_About this exercise_
Report back every line below that carries the word "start".

_Data segment_

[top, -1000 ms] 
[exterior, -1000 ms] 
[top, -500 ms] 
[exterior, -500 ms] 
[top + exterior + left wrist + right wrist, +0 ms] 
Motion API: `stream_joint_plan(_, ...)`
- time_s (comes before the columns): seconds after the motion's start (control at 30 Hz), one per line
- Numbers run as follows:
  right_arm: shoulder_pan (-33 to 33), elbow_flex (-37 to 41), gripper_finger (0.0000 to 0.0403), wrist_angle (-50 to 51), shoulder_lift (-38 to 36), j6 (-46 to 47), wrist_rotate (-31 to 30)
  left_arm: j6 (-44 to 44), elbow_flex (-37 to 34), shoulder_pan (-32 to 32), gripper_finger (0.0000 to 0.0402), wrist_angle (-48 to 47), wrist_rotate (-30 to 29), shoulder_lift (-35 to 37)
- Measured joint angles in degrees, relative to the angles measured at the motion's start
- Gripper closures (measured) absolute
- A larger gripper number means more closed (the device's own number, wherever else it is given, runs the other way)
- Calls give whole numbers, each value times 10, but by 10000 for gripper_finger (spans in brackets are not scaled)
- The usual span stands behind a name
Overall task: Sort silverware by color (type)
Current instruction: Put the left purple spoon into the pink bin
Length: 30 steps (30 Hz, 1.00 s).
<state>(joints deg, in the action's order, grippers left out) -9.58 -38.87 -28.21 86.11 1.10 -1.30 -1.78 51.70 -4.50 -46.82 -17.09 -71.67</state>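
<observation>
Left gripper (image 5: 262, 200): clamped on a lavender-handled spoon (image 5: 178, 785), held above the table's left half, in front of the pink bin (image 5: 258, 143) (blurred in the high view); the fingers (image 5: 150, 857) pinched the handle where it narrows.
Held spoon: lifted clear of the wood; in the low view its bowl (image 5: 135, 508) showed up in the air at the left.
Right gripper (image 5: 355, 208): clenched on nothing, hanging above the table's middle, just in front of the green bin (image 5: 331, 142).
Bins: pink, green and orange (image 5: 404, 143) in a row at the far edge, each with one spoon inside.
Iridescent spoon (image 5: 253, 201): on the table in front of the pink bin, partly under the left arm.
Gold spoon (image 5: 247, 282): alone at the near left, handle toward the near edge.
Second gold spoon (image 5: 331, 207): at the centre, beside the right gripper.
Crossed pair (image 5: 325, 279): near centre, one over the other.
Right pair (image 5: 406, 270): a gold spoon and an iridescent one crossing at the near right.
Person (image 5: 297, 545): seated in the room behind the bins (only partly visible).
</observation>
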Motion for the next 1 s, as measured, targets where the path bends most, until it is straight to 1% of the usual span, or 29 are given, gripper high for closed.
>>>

_The completed task_
- time_s (comes before the columns): seconds after the motion's start (control at 30 Hz), one per line
- Measured joint angles in degrees, relative to the angles measured at the motion's start

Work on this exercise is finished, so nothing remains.